When I first saw the dog, I was somewhat taken aback by his size and energy. I was expecting a somewhat smaller, more docile dog, but that wasn’t Tango. Dena said at the terminal, or on the flight, Tango escaped, and was walking around covered by his carrying sack. Definitely a born crowd pleaser.  She also warned to keep him away from cats, as he had allegedly killed one.  And it’s true… he would immediately go for any cat he saw.  I signed papers and paid Dena a small fee for the dog and we parted company. I immediately took Tango for a walk from the Bath House to State Street and a ways past the 101, where I turned back.  The entire journey was an endless struggle wrestling with this over-exuberant dog.  Tango pooped on the sidewalk several times in his excitement.  We ran into my friend Dave Schrader, who was quite amused by Tango’s repeated bouncing up to greet him.

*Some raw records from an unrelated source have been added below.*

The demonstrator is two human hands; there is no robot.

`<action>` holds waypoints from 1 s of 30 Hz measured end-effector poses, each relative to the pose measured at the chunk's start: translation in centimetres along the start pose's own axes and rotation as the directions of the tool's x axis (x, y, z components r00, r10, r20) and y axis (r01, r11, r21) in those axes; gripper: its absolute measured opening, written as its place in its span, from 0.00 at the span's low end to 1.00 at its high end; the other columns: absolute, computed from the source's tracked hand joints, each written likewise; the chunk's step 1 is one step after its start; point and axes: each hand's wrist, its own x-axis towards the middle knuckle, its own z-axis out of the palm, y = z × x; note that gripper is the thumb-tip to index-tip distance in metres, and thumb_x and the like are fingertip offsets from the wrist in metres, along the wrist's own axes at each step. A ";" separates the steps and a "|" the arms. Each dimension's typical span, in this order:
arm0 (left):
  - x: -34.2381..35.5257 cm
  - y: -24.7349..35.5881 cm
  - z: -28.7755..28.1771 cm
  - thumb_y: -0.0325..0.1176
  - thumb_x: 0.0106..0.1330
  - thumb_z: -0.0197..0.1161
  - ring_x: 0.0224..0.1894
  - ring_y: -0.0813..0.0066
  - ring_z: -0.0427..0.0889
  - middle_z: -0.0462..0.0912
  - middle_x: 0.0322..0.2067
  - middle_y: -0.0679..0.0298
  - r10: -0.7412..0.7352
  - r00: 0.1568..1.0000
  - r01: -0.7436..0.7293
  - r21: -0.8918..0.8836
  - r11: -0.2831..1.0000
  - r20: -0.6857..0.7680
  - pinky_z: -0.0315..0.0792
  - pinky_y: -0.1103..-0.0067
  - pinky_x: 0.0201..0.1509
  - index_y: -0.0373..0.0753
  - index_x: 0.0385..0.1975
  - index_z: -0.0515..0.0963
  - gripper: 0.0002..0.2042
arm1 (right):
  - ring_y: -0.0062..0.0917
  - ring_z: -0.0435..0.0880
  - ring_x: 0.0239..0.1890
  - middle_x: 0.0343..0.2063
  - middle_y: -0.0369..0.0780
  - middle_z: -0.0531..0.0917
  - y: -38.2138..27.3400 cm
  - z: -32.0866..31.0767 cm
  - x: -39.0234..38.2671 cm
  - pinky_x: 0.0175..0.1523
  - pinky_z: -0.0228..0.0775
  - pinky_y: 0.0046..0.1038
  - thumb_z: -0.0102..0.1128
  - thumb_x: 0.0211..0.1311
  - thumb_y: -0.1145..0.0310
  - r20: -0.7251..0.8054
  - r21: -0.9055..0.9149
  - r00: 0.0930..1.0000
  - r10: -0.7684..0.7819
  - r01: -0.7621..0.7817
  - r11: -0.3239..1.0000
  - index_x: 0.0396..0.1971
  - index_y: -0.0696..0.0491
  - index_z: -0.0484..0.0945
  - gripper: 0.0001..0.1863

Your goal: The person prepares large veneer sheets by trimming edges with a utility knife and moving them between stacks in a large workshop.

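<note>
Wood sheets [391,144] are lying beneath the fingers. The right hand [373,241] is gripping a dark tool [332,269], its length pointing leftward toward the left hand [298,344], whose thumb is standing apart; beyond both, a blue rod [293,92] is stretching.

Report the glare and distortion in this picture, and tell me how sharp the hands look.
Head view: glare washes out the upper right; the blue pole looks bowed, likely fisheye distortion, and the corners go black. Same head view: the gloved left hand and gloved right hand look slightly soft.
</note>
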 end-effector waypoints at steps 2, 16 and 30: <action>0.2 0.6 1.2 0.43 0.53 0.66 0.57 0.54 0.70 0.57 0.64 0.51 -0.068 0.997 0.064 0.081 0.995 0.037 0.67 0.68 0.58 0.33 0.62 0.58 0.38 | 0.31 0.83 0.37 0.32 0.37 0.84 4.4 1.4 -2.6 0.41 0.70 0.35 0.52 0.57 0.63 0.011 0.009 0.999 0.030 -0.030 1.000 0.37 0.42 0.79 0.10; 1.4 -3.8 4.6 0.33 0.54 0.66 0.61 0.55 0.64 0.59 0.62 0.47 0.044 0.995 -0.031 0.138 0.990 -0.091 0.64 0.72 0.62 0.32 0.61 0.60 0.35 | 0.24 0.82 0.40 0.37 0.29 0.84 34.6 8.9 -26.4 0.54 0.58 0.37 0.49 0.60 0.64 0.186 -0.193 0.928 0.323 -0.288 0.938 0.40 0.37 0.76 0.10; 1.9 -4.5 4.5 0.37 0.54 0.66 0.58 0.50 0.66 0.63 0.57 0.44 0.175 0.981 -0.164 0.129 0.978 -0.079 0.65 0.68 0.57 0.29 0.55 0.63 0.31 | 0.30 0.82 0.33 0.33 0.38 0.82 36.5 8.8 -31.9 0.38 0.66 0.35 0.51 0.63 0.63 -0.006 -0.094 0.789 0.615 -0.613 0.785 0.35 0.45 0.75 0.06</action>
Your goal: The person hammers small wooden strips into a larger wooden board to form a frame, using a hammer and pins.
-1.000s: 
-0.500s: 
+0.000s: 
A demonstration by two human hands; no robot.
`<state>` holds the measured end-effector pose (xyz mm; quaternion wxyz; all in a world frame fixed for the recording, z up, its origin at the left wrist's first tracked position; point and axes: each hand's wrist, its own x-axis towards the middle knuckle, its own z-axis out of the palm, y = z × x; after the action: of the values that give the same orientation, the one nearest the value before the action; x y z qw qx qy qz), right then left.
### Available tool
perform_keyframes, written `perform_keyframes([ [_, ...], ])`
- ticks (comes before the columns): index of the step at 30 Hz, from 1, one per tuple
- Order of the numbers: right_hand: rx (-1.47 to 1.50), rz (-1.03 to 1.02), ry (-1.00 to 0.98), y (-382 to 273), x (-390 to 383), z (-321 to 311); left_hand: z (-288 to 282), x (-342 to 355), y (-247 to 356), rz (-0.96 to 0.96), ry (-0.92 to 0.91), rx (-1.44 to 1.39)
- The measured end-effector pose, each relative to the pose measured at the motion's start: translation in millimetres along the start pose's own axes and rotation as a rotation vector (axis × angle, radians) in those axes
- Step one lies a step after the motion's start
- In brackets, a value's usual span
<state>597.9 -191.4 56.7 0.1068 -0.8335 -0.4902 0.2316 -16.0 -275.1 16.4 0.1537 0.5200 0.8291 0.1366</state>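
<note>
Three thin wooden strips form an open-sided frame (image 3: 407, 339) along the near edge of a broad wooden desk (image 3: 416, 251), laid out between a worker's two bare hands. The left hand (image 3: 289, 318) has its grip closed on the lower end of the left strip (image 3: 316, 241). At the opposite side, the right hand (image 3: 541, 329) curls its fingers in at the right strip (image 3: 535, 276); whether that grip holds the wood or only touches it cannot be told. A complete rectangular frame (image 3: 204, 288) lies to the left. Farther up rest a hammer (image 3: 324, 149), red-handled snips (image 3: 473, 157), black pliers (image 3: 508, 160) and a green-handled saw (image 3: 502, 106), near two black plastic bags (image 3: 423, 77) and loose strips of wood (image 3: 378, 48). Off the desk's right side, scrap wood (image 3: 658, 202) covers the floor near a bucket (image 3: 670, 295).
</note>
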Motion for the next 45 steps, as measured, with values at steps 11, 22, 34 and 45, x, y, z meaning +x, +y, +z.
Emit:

I was told the dog liked to hump pillows or blankets, and sure enough, despite being neutered, to everyone’s amusement and/or embarrassment, that was something he practiced until very late in his life.  Grab that pillow bee-ach by the neck and hump. I was also told he liked taking showers, and though it seemed the first few showers I took, he was tempted to join me, he never actually made that a practice.  Though he always seemed to get excited when I took a shower.  Even at the last, he’d run back and forth, and watch excitedly as I stepped in.

When I first brought Tango home to my ranch at 1098 Toro Canyon Road in Santa Barbara, I didn’t trust him to stick around.  So for the first week I either kept him locked inside my mobile home or tied to my belt while I performed my ranch chores.  Finally, I decided a week was enough, and cut him loose.  Though he was free to roam, he stayed fairly close by (within 100 yards) and typically followed me around the ranch. However,  at least once I had to chase him down, running at top speed, a half mile from home with my motorcycle.  Like Underdog and Beau before him, Tango would run ahead of my truck, while commuting on the mile long private ranch driveway.  On one such occasion, unbeknownst to Tango, a coyote started chasing him. Just before the coyote was about to grab Tango’s neck, I honked my horn and the coyote veered off into the brush with Tango now in hot pursuit.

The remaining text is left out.